Smartphone cameras have significantly improved in recent years. Computational photography and AI allow these devices to capture stunning images that can surpass what we see with the naked eye. Photos of the northern lights, or aurora borealis, provide one particularly striking example.
If you saw the northern lights during the geomagnetic storms in May 2024, you might have noticed that your smartphone made the photos look even more vivid than reality.
Auroras, known as the northern lights (aurora borealis) or southern lights (aurora australis) occur when the solar wind disturbs Earth’s magnetic field. They appear as streaks of color across the sky.
What makes photos of these events even more striking than they appear to the eye? As a professor of computational photography, I’ve seen how the latest smartphone features overcome the limitations of human vision.
Your eyes in the dark
Human eyes are remarkable.
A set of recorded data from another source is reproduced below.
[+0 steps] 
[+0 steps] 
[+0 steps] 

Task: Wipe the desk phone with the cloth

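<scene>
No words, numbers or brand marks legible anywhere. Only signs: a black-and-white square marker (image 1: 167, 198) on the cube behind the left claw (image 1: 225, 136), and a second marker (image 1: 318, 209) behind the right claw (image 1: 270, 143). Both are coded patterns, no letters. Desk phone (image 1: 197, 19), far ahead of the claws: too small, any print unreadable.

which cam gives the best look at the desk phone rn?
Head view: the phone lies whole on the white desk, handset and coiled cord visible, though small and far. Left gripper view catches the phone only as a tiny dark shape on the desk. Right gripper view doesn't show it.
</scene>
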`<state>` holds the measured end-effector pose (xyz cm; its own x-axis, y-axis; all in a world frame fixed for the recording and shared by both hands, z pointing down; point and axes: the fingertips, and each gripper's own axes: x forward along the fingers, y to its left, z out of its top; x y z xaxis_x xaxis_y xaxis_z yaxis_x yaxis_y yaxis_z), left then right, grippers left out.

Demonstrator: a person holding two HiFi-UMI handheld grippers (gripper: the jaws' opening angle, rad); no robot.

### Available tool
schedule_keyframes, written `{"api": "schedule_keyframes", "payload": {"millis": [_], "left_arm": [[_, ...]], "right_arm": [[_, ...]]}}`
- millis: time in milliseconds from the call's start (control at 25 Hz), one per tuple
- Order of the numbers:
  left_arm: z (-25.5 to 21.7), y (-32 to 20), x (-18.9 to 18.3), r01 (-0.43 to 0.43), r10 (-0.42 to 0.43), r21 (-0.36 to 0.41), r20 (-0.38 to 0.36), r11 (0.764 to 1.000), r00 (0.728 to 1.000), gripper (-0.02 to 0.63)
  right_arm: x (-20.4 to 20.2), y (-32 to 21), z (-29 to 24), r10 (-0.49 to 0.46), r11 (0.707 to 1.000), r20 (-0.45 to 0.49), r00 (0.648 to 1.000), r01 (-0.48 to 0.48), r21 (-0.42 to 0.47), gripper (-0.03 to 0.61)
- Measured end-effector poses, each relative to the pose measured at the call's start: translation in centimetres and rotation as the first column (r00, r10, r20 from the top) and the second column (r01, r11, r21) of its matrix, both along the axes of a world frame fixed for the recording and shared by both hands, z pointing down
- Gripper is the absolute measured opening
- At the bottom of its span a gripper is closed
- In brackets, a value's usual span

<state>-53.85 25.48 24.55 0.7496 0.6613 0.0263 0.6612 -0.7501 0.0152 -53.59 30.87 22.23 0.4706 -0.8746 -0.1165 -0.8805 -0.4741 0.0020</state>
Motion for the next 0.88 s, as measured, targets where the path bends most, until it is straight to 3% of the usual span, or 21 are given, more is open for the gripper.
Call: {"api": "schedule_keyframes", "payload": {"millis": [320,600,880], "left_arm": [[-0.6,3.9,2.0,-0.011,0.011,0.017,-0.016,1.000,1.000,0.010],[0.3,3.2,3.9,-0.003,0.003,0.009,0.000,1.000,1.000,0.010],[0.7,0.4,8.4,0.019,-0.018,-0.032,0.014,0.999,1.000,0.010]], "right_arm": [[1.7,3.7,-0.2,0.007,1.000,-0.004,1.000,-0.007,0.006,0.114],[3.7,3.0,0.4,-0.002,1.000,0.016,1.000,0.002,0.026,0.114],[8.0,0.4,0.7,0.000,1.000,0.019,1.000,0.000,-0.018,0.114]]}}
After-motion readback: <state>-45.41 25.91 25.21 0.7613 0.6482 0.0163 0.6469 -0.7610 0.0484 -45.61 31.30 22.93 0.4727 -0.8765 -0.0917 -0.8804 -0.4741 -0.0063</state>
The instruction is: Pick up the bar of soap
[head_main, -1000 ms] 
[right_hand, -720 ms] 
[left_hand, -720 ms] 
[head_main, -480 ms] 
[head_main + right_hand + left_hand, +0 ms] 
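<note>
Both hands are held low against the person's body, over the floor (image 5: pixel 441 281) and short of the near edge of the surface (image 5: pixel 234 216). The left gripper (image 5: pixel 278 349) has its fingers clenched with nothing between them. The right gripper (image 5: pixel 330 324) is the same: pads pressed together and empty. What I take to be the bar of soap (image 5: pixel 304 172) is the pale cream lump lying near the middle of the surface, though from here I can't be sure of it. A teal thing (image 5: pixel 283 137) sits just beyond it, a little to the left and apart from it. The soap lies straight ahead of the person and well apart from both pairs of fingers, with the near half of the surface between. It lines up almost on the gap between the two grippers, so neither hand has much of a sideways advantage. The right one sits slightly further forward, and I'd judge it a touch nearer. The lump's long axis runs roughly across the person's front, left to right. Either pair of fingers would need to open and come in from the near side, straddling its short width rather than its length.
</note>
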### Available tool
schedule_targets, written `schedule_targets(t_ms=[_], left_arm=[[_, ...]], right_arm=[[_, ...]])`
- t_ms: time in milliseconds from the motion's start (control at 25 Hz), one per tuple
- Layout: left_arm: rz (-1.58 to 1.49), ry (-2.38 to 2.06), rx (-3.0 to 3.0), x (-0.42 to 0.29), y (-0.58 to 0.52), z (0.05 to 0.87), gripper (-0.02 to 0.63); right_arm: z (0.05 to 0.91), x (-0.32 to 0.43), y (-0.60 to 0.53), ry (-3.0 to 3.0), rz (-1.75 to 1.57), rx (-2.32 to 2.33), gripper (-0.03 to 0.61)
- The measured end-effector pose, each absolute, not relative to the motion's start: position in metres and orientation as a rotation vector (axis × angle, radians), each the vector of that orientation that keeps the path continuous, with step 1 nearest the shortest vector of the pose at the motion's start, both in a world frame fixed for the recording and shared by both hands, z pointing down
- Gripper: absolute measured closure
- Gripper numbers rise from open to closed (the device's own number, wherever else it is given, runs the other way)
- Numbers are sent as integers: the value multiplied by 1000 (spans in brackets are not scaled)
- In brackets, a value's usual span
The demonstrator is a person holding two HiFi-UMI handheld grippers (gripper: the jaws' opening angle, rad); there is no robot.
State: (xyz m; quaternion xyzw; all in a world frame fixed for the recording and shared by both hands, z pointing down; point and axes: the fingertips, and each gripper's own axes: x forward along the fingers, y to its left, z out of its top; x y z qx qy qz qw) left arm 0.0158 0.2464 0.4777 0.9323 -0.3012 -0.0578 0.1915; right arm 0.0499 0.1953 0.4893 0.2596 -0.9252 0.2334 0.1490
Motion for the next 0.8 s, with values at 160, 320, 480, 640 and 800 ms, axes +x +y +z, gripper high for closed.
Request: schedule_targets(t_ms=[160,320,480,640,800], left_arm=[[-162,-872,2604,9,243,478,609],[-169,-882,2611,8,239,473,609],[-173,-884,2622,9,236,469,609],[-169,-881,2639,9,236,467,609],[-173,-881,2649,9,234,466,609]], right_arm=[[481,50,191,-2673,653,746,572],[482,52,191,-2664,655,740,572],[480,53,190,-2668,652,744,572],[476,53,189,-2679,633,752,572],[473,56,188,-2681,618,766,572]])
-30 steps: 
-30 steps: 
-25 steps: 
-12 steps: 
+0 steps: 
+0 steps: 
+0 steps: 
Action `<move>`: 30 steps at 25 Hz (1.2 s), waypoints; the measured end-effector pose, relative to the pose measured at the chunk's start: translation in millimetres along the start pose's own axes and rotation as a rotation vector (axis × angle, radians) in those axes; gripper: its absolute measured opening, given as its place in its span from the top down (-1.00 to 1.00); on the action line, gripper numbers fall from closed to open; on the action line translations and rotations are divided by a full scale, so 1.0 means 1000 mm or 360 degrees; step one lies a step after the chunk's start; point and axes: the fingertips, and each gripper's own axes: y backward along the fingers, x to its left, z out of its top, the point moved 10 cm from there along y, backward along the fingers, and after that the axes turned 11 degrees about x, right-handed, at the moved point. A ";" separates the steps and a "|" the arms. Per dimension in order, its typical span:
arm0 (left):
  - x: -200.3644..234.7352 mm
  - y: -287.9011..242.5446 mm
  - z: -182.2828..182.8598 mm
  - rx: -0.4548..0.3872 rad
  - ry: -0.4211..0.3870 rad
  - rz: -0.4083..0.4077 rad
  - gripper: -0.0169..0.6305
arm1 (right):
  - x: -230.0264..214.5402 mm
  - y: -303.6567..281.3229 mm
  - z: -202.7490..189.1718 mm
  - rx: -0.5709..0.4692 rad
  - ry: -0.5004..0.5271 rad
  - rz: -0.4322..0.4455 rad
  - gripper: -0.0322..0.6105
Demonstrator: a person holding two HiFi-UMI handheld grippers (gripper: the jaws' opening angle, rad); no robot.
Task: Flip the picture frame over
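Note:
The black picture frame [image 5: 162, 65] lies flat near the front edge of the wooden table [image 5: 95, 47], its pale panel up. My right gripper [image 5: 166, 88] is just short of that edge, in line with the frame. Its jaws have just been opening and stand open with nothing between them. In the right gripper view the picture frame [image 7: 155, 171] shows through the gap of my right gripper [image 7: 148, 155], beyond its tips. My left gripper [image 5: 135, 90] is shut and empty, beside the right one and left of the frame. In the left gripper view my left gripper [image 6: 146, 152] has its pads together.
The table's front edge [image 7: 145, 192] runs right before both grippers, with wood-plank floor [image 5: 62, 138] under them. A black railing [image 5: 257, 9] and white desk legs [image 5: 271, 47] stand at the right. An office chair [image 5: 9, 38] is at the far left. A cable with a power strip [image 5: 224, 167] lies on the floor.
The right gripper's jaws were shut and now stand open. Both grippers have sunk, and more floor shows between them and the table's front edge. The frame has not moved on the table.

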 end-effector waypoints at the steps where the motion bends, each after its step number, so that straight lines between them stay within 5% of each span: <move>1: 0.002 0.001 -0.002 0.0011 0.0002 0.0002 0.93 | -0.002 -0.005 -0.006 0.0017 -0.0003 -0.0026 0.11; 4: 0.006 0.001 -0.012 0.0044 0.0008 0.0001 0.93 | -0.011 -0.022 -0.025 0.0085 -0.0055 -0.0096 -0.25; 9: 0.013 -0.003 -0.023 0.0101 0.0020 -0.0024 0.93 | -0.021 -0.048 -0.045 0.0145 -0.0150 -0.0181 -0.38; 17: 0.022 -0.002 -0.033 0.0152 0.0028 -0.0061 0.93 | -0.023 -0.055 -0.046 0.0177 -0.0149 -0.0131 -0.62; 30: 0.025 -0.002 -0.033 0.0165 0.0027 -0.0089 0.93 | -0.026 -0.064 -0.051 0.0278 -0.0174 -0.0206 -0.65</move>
They allow you to see footprints in a sun-soaked desert and pilot vehicles at high speeds. However, your eyes perform less impressively in low light.
Human eyes contain two types of cells that respond to light – rods and cones. Rods are numerous and much more sensitive to light. Cones handle color but need more light to function. As a result, at night our vision relies heavily on rods and misses color.
The result is like wearing dark sunglasses to watch a movie. At night, colors appear washed out and muted. Similarly, under a starry sky, the vibrant hues of the aurora are present but often too dim for your eyes to see clearly.
In low light, your brain prioritizes motion detection and shape recognition to help you navigate. This trade-off means the ethereal colors of the aurora are often invisible to the naked eye. Technology is the only way to increase their brightness.